Your objective: The data below should be copied out exactly, with its pictures omitted.

----------

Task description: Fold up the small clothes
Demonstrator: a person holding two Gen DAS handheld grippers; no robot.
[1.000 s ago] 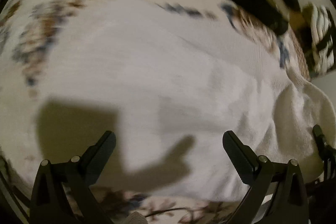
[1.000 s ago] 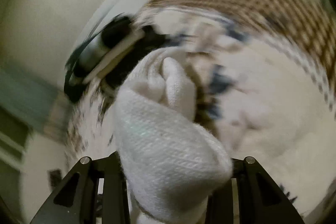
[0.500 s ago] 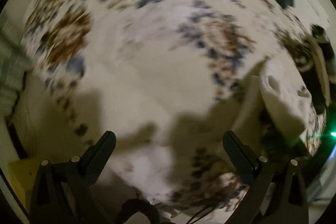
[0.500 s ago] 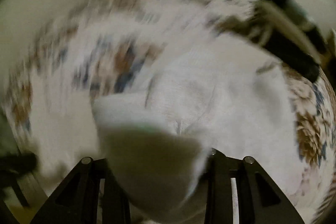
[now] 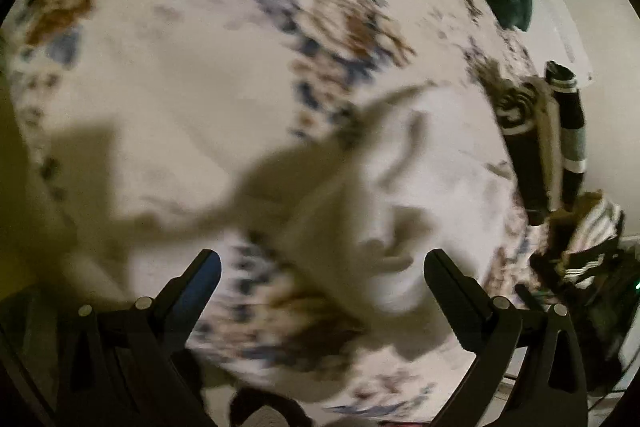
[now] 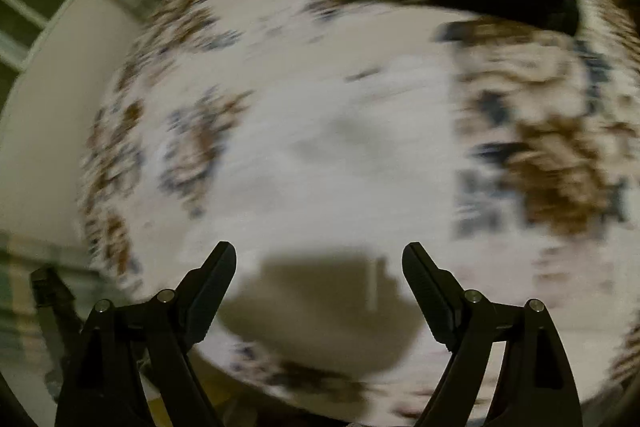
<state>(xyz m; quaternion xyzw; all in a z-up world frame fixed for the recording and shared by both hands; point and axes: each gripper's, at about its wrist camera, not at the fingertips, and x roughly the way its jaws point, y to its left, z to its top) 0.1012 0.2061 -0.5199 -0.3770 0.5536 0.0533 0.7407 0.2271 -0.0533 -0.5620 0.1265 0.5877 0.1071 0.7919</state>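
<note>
A white garment (image 5: pixel 416 187) lies crumpled on the floral bedspread (image 5: pixel 168 79), nearer its right edge. The left gripper (image 5: pixel 322 269) hangs above it, spread wide, holding nothing. The right gripper (image 6: pixel 319 263) is likewise parted and empty over the garment.

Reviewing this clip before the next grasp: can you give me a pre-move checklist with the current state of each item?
1. Left gripper open, nothing held: ok.
2. Right gripper open, nothing held: ok.
3. White garment lying on the patterned cloth, free of both grippers: ok.
4. Garment folded flat: not ok, it looks rumpled with raised creases.
5. Garment edges and corners clear enough to choose a grasp point: cannot tell, both views are blurred.
6. Striped clothes at the right edge apart from the garment: ok.
</note>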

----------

Response for this exercise:
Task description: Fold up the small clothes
Demonstrator: a person holding two Gen DAS handheld grippers; no robot.
[1.000 s ago] 
[1.000 s ago] 
[0.500 s ago] 
[0.500 s ago] 
[now] 
[now] 
<state>(xyz m; quaternion xyzw; all in a z-up world frame fixed for the recording and shared by both hands; point and axes: each gripper's, at about its wrist camera, not at the fingertips, and x roughly the way its jaws point, y to its left, z to its top) 0.1012 0.2061 -0.5199 -0.3770 0.5536 0.0533 0.7407 0.2271 -0.0533 -0.5620 0.1265 0.5877 0.1071 0.7919</state>
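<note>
A white garment (image 5: pixel 416 187) lies crumpled on the floral bedspread (image 5: pixel 168 79), nearer its right edge. The left gripper (image 5: pixel 322 269) hangs above it, spread wide, holding nothing. The right gripper (image 6: pixel 319 263) is likewise parted and empty over the garment.

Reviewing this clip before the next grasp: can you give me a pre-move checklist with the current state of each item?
1. Left gripper open, nothing held: ok.
2. Right gripper open, nothing held: ok.
3. White garment lying on the patterned cloth, free of both grippers: ok.
4. Garment folded flat: not ok, it looks rumpled with raised creases.
5. Garment edges and corners clear enough to choose a grasp point: cannot tell, both views are blurred.
6. Striped clothes at the right edge apart from the garment: ok.
</note>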

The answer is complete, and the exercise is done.